### Records for processing
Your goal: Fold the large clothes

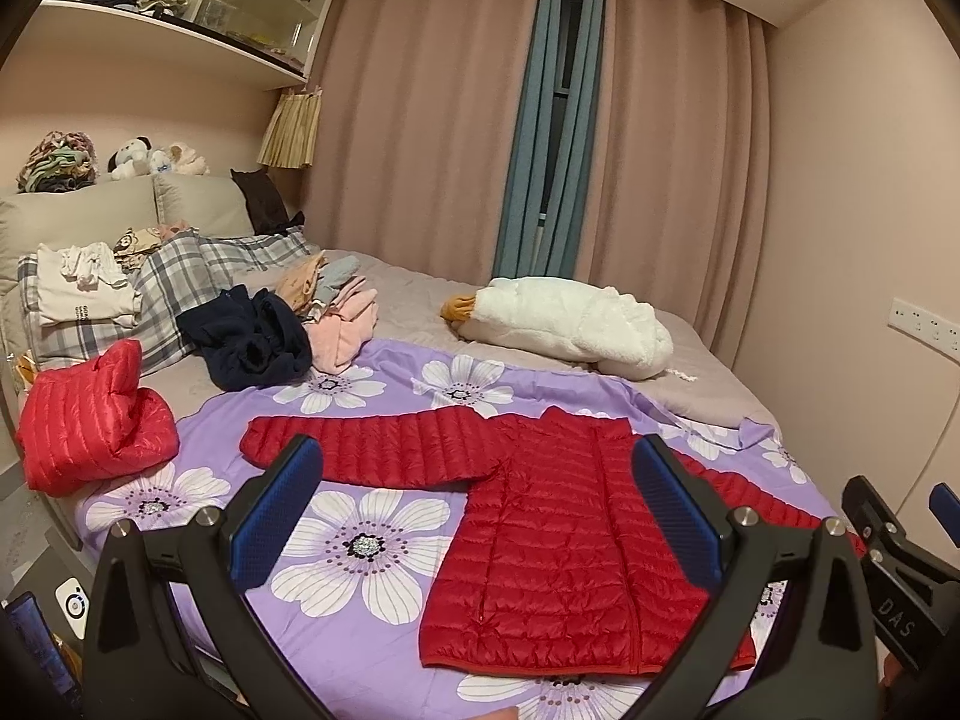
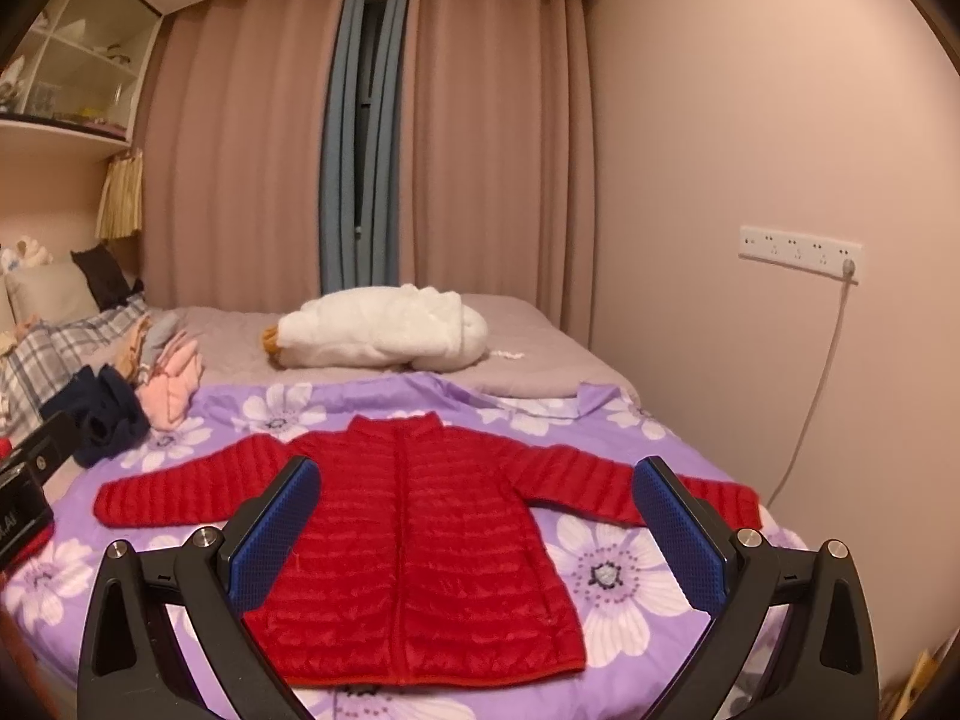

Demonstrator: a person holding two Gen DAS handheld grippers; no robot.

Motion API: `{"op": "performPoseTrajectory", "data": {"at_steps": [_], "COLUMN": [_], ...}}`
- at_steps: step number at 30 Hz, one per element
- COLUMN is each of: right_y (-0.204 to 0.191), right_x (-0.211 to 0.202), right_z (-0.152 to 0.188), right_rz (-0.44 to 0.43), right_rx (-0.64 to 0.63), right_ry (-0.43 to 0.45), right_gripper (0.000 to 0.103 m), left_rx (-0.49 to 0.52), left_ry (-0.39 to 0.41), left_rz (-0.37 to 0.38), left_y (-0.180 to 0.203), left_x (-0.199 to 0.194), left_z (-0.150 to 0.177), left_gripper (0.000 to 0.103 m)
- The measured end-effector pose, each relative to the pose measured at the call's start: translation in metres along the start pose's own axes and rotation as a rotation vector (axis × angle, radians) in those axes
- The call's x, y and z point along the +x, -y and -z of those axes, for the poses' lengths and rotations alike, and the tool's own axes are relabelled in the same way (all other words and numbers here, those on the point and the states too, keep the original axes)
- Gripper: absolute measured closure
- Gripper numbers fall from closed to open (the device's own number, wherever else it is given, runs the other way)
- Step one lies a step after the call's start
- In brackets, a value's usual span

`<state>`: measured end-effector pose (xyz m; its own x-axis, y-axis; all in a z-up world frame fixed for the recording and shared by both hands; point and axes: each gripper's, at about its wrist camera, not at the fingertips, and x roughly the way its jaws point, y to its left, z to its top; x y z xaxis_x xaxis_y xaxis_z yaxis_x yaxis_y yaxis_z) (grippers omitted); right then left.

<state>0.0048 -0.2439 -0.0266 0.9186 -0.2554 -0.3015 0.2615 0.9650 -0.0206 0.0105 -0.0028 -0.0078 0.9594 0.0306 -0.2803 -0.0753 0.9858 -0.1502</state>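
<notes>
Glossy quilted red jacket [image 2: 414, 546]; matt cotton floral sheet [image 2: 630, 594]; fluffy white plush [image 2: 384, 330]; textured blue rubber fingers [image 2: 273, 531]

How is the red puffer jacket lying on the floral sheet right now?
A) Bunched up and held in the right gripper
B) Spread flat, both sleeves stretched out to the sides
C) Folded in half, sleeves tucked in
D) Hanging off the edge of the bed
B: the red puffer jacket lies flat on the floral sheet with a sleeve extended to each side, and both the left gripper and right gripper are open and empty.
</notes>
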Motion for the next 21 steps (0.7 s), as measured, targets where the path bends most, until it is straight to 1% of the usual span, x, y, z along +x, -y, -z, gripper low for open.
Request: {"op": "performPoseTrajectory", "data": {"at_steps": [3, 7, 12, 21], "right_y": [0.002, 0.003, 0.000, -0.003], "right_x": [0.003, 0.009, 0.014, 0.020], "right_z": [0.000, 0.002, 0.004, 0.005], "right_rz": [-0.013, -0.004, 0.016, 0.009], "right_rx": [0.009, 0.010, -0.002, -0.010], "right_ry": [-0.010, -0.029, -0.043, -0.052], "right_gripper": [0.000, 0.000, 0.000, 0.000], "left_rx": [-0.009, -0.019, -0.027, -0.050], "left_ry": [0.005, 0.015, 0.000, -0.016], "left_rz": [0.008, 0.012, 0.007, -0.005], "left_y": [-0.002, -0.005, -0.008, -0.016], "left_x": [-0.004, -0.005, 0.003, 0.013], "left_z": [0.001, 0.001, 0.001, 0.004], "left_gripper": [0.000, 0.000, 0.000, 0.000]}}
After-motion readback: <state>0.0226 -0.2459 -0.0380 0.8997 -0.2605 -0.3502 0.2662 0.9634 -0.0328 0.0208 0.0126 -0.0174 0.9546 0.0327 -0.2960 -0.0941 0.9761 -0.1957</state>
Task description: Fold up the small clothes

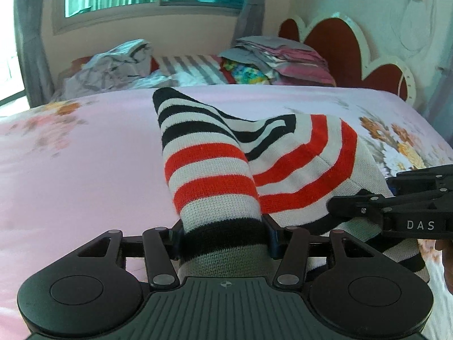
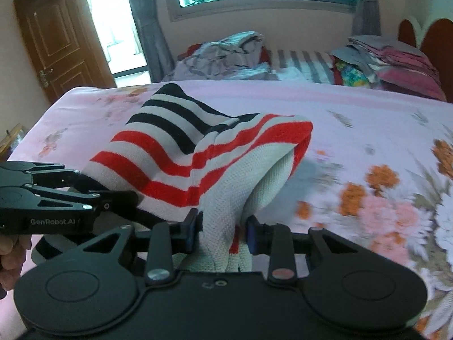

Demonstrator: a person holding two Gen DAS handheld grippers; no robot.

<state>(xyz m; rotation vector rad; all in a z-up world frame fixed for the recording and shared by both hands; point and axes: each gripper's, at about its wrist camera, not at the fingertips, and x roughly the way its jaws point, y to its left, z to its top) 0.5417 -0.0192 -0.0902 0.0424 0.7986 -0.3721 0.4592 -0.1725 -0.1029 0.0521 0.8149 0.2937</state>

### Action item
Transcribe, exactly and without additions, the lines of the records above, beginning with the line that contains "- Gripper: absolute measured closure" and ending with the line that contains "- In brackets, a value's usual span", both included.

### Written solution
- Gripper: absolute measured closure
- Gripper numbers fall from closed to open (the device's own number, wherever else it is given, runs the other way)
- Step one lies a step after the call's start
- In brackets, a value's usual span

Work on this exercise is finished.